Motherhood, apple pie and transparency seem to be things every politician supports. But Massachusetts stretches the gulf between rhetoric and the reality. The Commonwealth’s public records law looks great — public entities must respond within 10 days, there’s an appeals process, and sanctions for violating the law.
But the reality is much different. Most state agencies routinely flout the law in practice and utilize loopholes to defeat its spirit.
Pioneer Institute and MuckRock have partnered to file a series of public records requests during the past year to gain access to public documents around critical issues like economic development policies and how the 2006 health care reform is being implemented. Your tax dollars pay for these documents and, by law, we are entitled to have access to these public documents.
On average, those state agencies fulfilling our requests (when they fulfilled them at all) took 69 days, not 10. A number of agencies took much longer. The Executive Office of Economic Development took 228 days (after multiple followups) to produce a partial response to our inquiry. UMass-Dartmouth Law School took 280 days to provide basic data on student achievement. But the State Lottery took first (or is it last?) place, taking 427 days to fulfill a public records request.

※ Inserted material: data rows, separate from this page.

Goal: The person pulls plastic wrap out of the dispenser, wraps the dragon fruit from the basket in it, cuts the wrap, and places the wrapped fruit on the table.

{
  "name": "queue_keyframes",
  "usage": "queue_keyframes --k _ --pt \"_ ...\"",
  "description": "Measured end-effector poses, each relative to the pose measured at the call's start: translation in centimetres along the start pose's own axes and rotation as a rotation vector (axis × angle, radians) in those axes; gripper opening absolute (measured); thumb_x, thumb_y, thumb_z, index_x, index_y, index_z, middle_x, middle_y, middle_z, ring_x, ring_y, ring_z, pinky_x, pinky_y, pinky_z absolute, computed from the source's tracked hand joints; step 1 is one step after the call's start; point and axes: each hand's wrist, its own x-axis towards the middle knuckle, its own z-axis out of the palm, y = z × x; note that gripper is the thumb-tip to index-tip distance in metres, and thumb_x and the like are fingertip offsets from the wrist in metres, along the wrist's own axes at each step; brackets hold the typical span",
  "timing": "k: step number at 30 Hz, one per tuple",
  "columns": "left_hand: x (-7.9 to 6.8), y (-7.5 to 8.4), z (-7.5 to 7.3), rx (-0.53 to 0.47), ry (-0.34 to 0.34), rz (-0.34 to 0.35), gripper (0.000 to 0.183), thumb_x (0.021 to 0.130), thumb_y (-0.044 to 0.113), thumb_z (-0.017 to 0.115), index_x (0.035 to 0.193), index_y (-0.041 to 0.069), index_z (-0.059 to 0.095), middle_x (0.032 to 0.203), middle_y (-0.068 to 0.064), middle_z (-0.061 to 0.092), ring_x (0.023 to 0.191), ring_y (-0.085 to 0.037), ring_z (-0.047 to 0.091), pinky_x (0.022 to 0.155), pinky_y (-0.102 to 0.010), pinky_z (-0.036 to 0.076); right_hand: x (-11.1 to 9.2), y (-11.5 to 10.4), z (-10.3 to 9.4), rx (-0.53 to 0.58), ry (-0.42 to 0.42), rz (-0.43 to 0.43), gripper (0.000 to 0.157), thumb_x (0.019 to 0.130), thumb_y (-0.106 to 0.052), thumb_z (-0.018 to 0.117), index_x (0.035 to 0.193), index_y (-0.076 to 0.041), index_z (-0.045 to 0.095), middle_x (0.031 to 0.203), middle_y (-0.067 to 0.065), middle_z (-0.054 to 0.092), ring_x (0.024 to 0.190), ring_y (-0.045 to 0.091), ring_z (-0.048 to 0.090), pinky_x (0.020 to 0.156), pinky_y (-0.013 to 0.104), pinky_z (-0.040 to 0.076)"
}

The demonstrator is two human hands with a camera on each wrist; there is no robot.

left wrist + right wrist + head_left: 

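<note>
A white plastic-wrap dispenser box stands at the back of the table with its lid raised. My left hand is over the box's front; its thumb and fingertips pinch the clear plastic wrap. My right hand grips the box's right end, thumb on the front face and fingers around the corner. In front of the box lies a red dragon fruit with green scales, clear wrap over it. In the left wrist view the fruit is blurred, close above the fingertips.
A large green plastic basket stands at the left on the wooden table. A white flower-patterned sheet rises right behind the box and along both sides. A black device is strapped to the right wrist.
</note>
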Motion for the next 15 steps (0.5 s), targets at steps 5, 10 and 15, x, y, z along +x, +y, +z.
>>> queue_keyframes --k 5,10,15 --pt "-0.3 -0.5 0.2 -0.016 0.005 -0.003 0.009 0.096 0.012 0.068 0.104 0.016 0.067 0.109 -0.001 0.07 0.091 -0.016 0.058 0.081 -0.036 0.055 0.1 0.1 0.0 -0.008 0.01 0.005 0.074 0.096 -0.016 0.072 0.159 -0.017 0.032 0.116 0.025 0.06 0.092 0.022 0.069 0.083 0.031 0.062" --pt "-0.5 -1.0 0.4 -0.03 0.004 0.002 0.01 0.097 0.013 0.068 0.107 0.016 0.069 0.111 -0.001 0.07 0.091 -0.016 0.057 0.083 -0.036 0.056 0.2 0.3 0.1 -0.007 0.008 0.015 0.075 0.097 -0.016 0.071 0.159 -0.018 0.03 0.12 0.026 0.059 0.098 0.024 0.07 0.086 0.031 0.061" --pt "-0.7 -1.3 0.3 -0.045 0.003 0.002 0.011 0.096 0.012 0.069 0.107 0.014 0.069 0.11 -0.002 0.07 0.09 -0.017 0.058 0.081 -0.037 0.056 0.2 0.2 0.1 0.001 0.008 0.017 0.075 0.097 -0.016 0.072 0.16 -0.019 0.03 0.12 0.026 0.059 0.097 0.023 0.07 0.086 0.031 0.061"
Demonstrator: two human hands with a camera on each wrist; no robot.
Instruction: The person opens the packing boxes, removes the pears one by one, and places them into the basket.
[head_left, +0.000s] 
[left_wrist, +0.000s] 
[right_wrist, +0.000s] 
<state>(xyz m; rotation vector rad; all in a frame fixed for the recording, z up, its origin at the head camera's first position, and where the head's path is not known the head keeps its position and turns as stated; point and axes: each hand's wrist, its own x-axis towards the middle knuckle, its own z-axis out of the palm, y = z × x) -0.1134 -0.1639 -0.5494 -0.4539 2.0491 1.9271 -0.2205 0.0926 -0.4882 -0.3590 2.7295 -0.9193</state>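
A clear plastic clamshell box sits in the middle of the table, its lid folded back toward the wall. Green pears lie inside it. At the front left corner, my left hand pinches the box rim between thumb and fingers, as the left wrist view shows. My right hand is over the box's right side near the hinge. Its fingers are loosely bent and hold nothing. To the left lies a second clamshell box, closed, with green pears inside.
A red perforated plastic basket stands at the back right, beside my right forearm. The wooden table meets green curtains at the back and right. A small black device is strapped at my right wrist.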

Time to respond is only one of many breaches of the public trust. Agencies often employ a standard set of insider tricks that violate the spirit of the public records law. One prominent ploy is selective use of technology. Many agencies seem to prefer responding to data requests in (space-hogging, difficult-to-search) pdf format files, rather than the format that the information originally existed in.
Other agencies insisted that their responses had to be printed. Combine that with a suddenly expansive view of each request, and the printing and labor fee that the state can charge ballooned. Several of Pioneer’s requests were greeted with compliance cost estimates of over $50,000. One state entity claimed that its six-figure-salaried director of communications would work, personally, on the request for two straight weeks.
“No responsive documents” was another common reply. This was the repeated response to requests for documentation of previous experience with solar energy on the part of the state agencies investing in Evergreen Solar. Sadly, the multi-million dollar loss of taxpayer funds seems less surprising in this context.
Another ruse is to attach definitions that are absurdly narrow to public documents in order to place them outside the domain covered by public records law. One example will suffice: We sought a state employment report that the Comptroller’s Office posts every two weeks. Their response: It’s “not a standard report and therefore not available.” Apparently a biweekly, public report is only biweekly, not standard.
Finally, the office charged with aiding aggrieved requestors has a spotty record of enforcing the state’s public records law. By law, requestors can bring their grievances to the secretary of state. That office’s typical response is no response, as few appeals get ruled on and there is almost no repercussion for agencies refusing to comply with the law unless the requester is willing and able to mount a costly legal challenge.
Talking the “transparency” talk is easy. Unfortunately, precious few politicians and political appointees walk the walk. As the remarkably consistent flouting of the public records laws shows, state bureaucrats and the politicians who lead them view transparency as little more than a rhetorical talking point. In an age when the Internet gives timely access to all kinds of information, it is outrageous to see the constant obfuscation of public documents. Transparency should be more than a talking point; it should be a solemn obligation to the taxpayers who fund our government.